■ Work request
Would you restate word for word the lines of the listing, beginning at the first and ending with the line that holds "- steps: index"?

■ Supplied data
Start of Block

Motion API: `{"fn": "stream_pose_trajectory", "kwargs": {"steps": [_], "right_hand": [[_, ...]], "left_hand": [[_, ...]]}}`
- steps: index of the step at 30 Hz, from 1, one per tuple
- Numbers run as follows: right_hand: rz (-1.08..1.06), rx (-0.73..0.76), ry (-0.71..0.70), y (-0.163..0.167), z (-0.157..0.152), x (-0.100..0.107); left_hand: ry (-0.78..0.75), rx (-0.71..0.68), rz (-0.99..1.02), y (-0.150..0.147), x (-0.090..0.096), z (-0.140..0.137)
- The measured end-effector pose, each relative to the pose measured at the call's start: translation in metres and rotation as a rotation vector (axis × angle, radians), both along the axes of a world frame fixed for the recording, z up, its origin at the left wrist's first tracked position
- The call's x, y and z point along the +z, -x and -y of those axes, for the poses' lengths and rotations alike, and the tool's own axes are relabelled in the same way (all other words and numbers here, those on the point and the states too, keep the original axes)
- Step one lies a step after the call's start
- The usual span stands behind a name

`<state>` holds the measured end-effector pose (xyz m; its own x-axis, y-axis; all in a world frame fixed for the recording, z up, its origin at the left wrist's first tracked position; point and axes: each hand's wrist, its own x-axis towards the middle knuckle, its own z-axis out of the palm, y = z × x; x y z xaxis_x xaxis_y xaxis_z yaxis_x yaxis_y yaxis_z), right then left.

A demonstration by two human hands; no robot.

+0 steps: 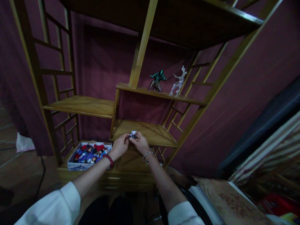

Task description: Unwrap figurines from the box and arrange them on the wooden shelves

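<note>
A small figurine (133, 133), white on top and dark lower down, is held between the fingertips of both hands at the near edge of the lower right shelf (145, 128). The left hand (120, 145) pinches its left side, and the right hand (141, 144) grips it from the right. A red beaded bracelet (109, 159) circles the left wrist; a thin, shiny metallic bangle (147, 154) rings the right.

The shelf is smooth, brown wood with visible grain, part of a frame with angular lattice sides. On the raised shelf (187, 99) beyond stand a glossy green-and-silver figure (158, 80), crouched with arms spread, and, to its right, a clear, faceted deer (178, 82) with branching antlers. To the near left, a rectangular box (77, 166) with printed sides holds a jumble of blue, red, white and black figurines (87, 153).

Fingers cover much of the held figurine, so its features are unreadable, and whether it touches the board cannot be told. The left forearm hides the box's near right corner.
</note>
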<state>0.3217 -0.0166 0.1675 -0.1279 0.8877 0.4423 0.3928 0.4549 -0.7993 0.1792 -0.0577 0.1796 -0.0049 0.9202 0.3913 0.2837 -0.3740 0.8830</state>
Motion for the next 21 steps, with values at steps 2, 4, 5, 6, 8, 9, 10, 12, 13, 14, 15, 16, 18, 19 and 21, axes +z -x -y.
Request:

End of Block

■ Expected output
Motion API: `{"fn": "stream_pose_trajectory", "kwargs": {"steps": [_], "right_hand": [[_, ...]], "left_hand": [[_, ...]]}}`
- steps: index of the step at 30 Hz, from 1, one per tuple

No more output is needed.